By Edward Martin, Jr.
For years, Alaskans have been told that corruption, unequal treatment, and statutory non-enforcement are “complex,” “political,” or “out of our control.” They are not. The Alaska Constitution already provides the answers. What has been missing is the will to obey it.
If the Legislature is serious about restoring public trust, the following common-sense reforms are not optional— they are constitutionally required:
- Restore the People’s Grand Jury Power
The Constitution says the power of grand juries shall never be suspended. Citizens must be able to submit lawful presentments without executive or judicial gatekeepers deciding what the people are allowed to question.
- Enforce Public Official Bonding Laws
When statutes require officials to be bonded, those bonds must exist before authority is exercised. No bond means no lawful assumption of risk, no indemnification, and no public protection.

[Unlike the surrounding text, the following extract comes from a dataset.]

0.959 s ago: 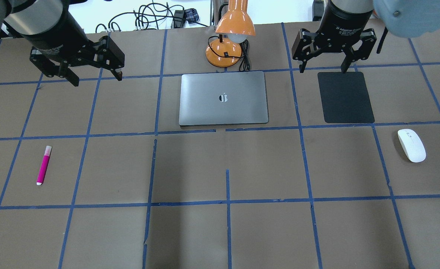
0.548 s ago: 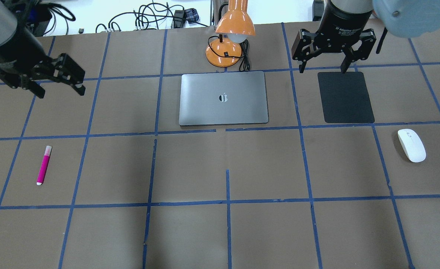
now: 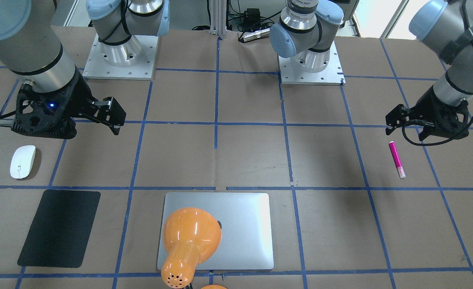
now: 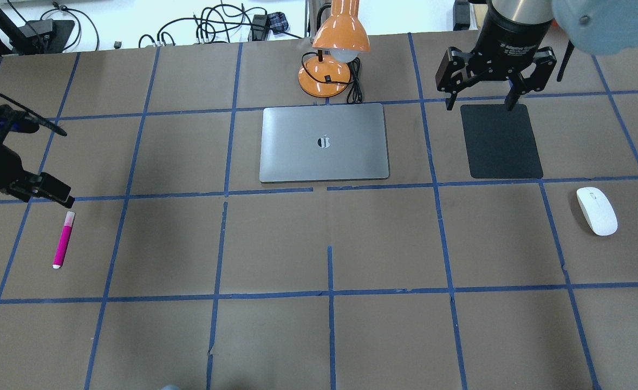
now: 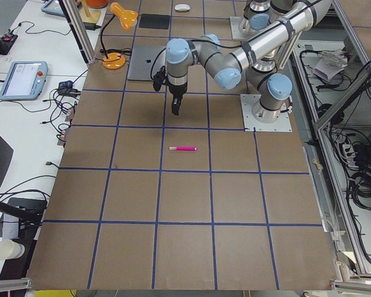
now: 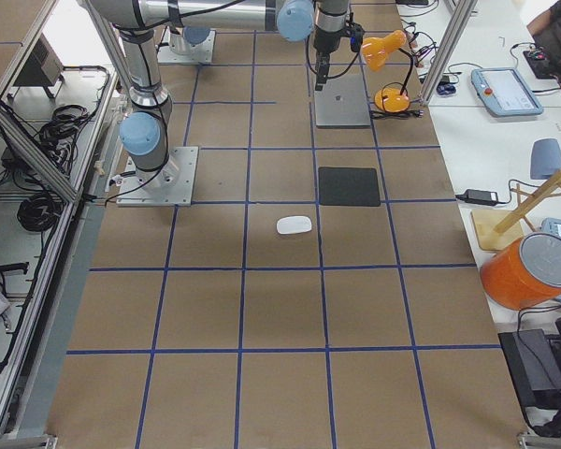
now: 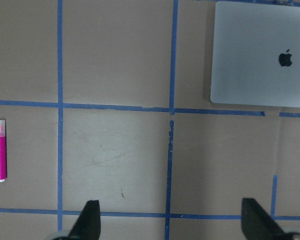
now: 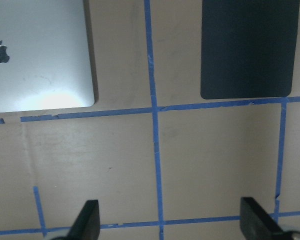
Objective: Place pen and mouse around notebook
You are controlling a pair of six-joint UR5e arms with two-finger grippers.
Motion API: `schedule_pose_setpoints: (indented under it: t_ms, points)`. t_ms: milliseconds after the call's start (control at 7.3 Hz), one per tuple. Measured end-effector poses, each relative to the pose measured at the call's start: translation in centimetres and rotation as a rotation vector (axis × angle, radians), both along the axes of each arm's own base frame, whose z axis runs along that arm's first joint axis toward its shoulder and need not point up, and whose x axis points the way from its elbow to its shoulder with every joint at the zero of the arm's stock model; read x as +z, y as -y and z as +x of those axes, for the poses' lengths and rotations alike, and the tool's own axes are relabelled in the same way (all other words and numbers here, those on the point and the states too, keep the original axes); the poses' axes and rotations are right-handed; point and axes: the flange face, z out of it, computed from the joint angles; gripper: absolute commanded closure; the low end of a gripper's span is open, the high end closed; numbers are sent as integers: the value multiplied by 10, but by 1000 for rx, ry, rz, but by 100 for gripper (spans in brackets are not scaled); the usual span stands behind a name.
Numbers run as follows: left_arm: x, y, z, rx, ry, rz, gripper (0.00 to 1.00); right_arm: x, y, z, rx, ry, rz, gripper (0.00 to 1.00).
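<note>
The pink pen (image 4: pixel 64 240) lies flat at the table's left side, and it also shows at the left edge of the left wrist view as the pen (image 7: pixel 2 150). My left gripper (image 7: pixel 172 222) is open and empty, hovering just beyond the pen's pale cap end; one of its fingers (image 4: pixel 59 195) shows overhead. The silver notebook (image 4: pixel 324 142) lies closed at the middle back. On the right side rests the white mouse (image 4: pixel 597 210). Open and empty, my right gripper (image 4: pixel 479 105) hangs above the far edge of the black mat (image 4: pixel 501 141), well away from the mouse.
An orange desk lamp (image 4: pixel 332 49) with a black cord stands just behind the notebook and hides part of it in the front-facing view. The brown table (image 4: pixel 330 336) is marked with blue tape lines. Both arm bases (image 3: pixel 310 60) stand at the robot's side.
My left arm has swung left and toward the table's near side, ending close to the pen's cap end. The right gripper has shifted slightly right. Pen, mouse and notebook have not moved.
</note>
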Motion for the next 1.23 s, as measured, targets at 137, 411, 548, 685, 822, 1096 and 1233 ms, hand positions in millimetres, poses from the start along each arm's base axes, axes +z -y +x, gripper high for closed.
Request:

- End Judicial Secrecy and Self-Policing
Judicial independence does not mean immunity from transparency. Oversight bodies must allow public participation, publish meaningful findings, and prohibit conflicts of interest within the system.
- Reassert Separation of Powers
No branch of government should investigate, excuse, or shield itself. Structural conflicts, especially between executive enforcement and judicial oversight, must be prohibited by law.
- Fix Public Records Enforcement
Records belong to the people. Delays, blanket privilege claims, and constructive denials are not lawful governance. They are obstruction. The law must have teeth.
- Clarify Fiduciary Duties Over Public Funds
Trustees and officers managing public assets must be held to enforceable fiduciary standards, backed by bonding and personal accountability. Public money is not discretionary power.
- Stop Court Rules from Nullifying Rights
Procedure cannot be used to erase constitutional guarantees. Court rules must serve rights, not suspend them.
- Protect Citizens and Whistleblowers
Alaskans who lawfully report wrongdoing must not face retaliation through licensing, permitting, or selective enforcement. Truth-telling should not require courage.
- Require Equal Tax Assessment in Unorganized Boroughs
Uniform taxation means uniform standards. If the State acts as the borough, it must meet the same assessment, appeal, and transparency rules it imposes elsewhere.
This is not radical reform. It is constitutional maintenance. None of these proposals invent new rights. They restore existing ones. None target individuals. They correct systems. And none require rewriting the Constitution, only obeying it.
The real question before the Legislature is simple: Will Alaska be governed by law or by convenience?
That answer will not come from press releases or promises. It will come from whether these common-sense reforms are enacted or quietly ignored once again.
Ed Martin, Jr. is a retired 50+ year IUOE, General Contractor and long-time Alaskan with a strong belief in the National and State Constitutions and the inherent rights of citizens. He devotes his retirement to investigating Constitutional violation(s) in hopes of protecting the eternal rights of liberty. “Where the Spirit of the Lord is, there is liberty.” — 2 Corinthians 3:17.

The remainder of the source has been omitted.